Project Westhinder started life early in 2017. During the yearly survey of what the members like and dislike within GUE-BE, it became clear that there was a lot of demand for project-related diving. GUE-BE and its members had been part of various projects in the past, like Project Baseline in Ekeren and the Berghse Diepsluis, the European NETLAKE project, net removal on wrecks in the North Sea, and others.
With some of those projects coming to an end, it was time for something new. A few members had been part of GUE’s Documentation Contest in Croatia a while back, where several teams competed to document their assigned wreck in the best way possible. They found that diving the same wreck multiple times in succession adds an element to the dive: once you start knowing the overall layout of the wreck, you start paying more attention to interesting details. Combining these dives with conducting research on the surface and distilling all that information into a website dedicated to the wreck and its crew turned out to be a rewarding and fun thing to do.
If we could do this in Croatia, why wouldn’t we be able to do this in our own North Sea?
We were not planning to continue with the net removal project on the North Sea in 2017, which gave us the opportunity to use the scheduled North Sea dives for this new project.
Amongst our members we also have divers with a variety of skills useful for surveying and documenting wrecks, and a willingness to learn where we were still lacking knowledge.
There was of course one problem, and that was deciding which wreck to pick. Everyone has their favourite wreck on the North Sea, but in the end we settled on one that might not be everyone’s first choice: the Westhinder.
We had several reasons for picking the Westhinder. From a practical point of view, at maximum 30 metres, it is not the deepest wreck, which gave us a decent amount of bottom time per dive. Additionally, it is relatively small, which makes it easier to survey the whole wreck.
From a historical point of view, it is one of the first wrecks to receive heritage status, and is a remnant of a time where light ships were used to warn shipping for dangers – the Westhinder sandbank in this case – and for scientific measurements like wind speed, currents, water salinity, and more, tasks that have since been taken over by automated light buoys.
The project was introduced to all members during a kick off day, where it was received very positively, with a lot of people volunteering to take on key roles in the project.
In the video below, one of the project leaders talks us through how we organised ourselves in more detail.
Once the choice to run a project on the Westhinder wreck was made, we soon figured out that we should make a mini documentary.
There already was a lot of information to be found about the Westhinder, so we wanted the documentary to focus on the project itself.
This was a bit of a plunge in the dark, as we didn’t know how the different goals of the project would turn out, and hence we were not sure what we would be able to show in the documentary.

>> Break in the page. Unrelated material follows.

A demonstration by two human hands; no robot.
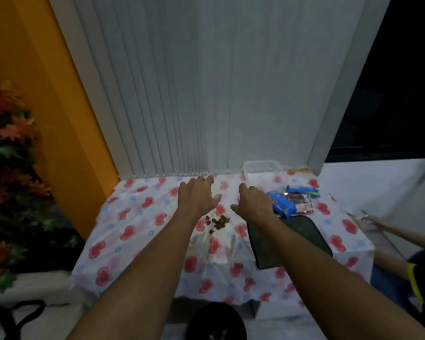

Not being sure where exactly we were going with the scenario yet, we just started to capture footage of the other teams during their activities. We figured that, as the project progressed, we should be able to use some of the material in the end result.
We wanted to capture as much underwater footage as possible, as that would obviously be vital to the documentary, because the conditions on the North Sea can change quite quickly and opportunities to film might be limited, and also because in general, you only use a fraction of your footage.
Since we only had a limited number of trips to the wreck, we trained a number of the project members in handling video lights under water. A good balance between the light diver and the camera diver is essential to get good shots, and practice makes perfect, so after each trip we reviewed the footage together with the camera and light divers, and provided feedback.
This improved cooperation and coordination in the video teams, and allowed us to start working with scenarios, and to look for particular shots that we were still lacking. These scenarios were based on story boards, which highlighted the movement of the lights and camera relative to the wreck. This helps the teams get a better understanding of what they need to do in the water, and greatly improves efficiency while filming.
Of course we also needed shots above water – at the end of the day most of the time on the project was spent on dry land. Think of shots of Ostend, where the Westhinder set sail, of bad weather, of preparations on the boat right before jumping in, and of team meetings.
As we gathered the results, not just of the video teams but also photography and 3D, we tried to integrate most of it into the documentary. Both the images as the audio work towards a climax showing a rendering of the detailed 3D model of the complete wreck.
Audio can be a difficult matter, as you quickly end up in a debate of tastes. Both for voice actors and for the background music, different people will have different preferences. We settled on choices that the whole project team could stand behind.
A lot of time was spent, by a lot of people, on producing the end result below. We hope you enjoy watching it as much as we have enjoyed making it!
3D modelling wrecks on the North Sea is no easy task. To get a good model of any object, you need a lot of clear, sharp, well-lit images from all angles. There are quite a few factors that make this a challenge on the North Sea.
First of all, there is not enough light at 30 meters. This is a problem that is shared with underwater photo- and videography, and the solution is also the same – bring your own light. We used both videolights on the camera and an additional light diver to ensure there was sufficient illumination for the 3D images.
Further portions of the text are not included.